## Description of the task
Reproduce, exactly and in full, only the lines below from the one containing "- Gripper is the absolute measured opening" through the one containing "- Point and".

───── Records supplied

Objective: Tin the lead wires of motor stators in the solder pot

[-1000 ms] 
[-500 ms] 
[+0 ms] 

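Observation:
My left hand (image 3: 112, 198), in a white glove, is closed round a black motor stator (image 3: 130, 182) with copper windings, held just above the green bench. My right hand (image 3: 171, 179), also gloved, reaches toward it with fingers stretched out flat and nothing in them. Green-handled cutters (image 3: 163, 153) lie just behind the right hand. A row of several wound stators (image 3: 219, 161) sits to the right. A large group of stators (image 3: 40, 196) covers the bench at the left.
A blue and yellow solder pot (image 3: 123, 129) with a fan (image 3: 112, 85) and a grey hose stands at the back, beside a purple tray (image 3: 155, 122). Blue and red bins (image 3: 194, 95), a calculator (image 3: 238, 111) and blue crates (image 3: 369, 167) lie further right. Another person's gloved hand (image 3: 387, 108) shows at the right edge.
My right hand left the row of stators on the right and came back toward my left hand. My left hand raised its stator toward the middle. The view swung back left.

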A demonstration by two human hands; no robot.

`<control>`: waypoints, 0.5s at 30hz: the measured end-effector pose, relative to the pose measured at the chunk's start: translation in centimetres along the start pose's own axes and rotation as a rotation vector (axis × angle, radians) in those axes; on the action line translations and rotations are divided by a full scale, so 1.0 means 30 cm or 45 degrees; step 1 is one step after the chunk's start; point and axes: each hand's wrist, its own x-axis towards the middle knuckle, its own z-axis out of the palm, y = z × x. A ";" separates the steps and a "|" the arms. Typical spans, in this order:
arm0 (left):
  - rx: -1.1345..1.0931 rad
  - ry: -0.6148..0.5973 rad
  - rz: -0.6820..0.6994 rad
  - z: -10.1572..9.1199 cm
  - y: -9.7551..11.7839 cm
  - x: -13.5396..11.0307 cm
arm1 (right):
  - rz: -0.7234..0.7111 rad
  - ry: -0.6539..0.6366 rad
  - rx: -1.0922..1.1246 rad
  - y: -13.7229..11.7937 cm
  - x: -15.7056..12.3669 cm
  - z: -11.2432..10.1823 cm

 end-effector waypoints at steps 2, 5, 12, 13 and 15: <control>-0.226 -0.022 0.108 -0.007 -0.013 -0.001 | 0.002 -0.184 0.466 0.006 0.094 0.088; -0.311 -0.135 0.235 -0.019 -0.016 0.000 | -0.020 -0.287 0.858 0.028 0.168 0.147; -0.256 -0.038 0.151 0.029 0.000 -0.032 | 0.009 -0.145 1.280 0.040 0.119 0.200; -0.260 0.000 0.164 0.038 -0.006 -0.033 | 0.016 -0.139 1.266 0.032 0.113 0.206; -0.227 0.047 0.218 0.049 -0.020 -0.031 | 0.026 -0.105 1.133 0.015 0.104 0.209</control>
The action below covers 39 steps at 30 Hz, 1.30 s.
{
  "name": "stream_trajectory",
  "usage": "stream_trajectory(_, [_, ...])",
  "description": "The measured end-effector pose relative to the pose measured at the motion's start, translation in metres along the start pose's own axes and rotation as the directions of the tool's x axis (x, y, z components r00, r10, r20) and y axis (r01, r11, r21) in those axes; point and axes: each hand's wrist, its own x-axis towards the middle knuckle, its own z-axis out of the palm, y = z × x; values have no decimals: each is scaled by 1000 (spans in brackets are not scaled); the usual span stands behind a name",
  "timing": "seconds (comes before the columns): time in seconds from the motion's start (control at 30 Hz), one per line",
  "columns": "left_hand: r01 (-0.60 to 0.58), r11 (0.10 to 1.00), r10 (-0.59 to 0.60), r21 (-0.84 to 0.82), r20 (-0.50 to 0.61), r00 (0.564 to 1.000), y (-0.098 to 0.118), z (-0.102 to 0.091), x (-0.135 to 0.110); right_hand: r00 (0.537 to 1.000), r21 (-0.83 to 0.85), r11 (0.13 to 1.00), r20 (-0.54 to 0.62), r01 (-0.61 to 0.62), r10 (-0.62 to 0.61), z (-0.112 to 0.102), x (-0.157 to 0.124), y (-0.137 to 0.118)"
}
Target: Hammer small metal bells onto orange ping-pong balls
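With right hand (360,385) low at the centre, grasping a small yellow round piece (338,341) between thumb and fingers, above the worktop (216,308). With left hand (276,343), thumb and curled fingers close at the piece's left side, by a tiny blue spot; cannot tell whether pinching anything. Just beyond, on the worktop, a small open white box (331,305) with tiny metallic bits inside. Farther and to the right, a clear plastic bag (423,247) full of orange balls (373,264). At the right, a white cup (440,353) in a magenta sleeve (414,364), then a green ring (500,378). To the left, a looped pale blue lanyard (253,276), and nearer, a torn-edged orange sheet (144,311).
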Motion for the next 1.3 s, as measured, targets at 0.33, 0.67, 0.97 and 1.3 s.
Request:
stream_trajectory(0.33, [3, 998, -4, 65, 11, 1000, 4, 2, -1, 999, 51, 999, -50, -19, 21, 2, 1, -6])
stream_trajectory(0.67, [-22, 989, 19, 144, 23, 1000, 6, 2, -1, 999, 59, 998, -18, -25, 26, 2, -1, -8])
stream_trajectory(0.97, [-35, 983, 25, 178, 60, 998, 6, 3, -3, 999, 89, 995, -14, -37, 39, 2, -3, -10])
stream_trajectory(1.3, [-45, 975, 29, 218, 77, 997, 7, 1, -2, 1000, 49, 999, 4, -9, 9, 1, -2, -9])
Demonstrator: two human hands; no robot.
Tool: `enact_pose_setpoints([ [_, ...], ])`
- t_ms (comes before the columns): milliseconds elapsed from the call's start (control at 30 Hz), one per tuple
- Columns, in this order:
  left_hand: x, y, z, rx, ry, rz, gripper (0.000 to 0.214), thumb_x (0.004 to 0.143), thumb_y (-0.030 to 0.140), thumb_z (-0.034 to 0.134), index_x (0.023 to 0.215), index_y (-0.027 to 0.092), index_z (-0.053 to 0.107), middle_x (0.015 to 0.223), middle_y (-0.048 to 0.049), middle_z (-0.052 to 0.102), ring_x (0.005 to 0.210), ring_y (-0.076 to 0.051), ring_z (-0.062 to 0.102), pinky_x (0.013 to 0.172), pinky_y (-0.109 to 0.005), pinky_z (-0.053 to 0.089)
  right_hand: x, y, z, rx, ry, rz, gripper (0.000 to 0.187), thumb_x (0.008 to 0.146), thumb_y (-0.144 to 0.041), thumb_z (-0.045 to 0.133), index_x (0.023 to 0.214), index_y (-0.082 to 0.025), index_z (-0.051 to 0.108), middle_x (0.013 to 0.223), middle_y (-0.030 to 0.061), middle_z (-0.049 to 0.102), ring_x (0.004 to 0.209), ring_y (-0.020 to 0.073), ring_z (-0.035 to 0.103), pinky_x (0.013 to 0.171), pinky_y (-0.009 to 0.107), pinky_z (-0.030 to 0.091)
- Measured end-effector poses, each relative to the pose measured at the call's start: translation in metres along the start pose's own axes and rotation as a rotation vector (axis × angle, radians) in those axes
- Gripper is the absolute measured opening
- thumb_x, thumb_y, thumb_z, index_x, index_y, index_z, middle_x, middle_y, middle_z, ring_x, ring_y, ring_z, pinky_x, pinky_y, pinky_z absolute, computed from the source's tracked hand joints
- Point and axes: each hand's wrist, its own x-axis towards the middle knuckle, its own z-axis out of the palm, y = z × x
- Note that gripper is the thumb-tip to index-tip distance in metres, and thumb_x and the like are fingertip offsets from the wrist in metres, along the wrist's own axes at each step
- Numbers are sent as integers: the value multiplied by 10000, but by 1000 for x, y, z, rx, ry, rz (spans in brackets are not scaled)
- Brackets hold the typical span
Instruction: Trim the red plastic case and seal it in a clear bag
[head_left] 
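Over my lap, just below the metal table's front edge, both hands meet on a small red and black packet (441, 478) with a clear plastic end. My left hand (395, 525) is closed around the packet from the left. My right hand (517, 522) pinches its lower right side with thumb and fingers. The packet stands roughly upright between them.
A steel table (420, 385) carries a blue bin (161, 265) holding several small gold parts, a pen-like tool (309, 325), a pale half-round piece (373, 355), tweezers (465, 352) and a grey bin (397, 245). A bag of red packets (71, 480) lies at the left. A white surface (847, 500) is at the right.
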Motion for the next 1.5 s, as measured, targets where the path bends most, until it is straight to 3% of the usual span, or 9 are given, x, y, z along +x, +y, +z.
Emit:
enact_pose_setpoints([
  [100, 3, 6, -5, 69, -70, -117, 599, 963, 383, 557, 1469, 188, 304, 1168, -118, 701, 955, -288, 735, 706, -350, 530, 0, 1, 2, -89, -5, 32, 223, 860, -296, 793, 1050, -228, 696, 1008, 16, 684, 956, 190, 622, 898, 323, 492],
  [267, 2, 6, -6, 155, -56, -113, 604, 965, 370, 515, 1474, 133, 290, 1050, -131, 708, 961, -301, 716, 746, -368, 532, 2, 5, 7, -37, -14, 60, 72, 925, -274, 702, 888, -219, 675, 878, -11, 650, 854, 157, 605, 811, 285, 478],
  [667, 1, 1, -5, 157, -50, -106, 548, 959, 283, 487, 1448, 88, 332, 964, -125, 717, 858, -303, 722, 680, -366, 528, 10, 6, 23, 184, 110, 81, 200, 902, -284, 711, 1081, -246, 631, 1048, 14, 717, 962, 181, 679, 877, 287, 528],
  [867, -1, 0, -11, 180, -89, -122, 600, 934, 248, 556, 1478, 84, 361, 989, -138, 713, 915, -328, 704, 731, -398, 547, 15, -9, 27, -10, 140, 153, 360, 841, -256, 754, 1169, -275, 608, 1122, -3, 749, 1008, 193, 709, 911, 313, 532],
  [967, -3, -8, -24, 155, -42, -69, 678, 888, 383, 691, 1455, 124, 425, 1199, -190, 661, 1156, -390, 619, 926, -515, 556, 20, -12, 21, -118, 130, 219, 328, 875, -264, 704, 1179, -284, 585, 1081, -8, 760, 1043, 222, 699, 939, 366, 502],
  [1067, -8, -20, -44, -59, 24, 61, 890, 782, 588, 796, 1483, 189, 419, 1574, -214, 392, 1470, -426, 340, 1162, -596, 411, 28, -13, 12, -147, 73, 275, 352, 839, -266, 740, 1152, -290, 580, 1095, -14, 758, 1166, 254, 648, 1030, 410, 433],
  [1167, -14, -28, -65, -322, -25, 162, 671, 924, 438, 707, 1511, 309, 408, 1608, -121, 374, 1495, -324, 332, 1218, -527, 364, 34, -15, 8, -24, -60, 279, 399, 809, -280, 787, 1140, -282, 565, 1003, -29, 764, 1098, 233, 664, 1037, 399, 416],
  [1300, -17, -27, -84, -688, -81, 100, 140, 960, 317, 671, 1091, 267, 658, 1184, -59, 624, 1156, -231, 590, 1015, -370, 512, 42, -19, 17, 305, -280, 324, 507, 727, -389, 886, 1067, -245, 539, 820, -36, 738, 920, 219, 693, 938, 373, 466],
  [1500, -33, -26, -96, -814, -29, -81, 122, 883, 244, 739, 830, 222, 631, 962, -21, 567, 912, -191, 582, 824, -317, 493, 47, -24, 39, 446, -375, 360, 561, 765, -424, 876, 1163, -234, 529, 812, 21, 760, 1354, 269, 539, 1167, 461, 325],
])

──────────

## Output of the exercise
- Gripper is the absolute measured opening
- thumb_x, thumb_y, thumb_z, index_x, index_y, index_z, middle_x, middle_y, middle_z, ring_x, ring_y, ring_z, pinky_x, pinky_y, pinky_z absolute, computed from the source's tracked hand joints
- Point and axes: each hand's wrist, its own x-axis towards the middle knuckle, its own z-axis out of the palm, y = z × x

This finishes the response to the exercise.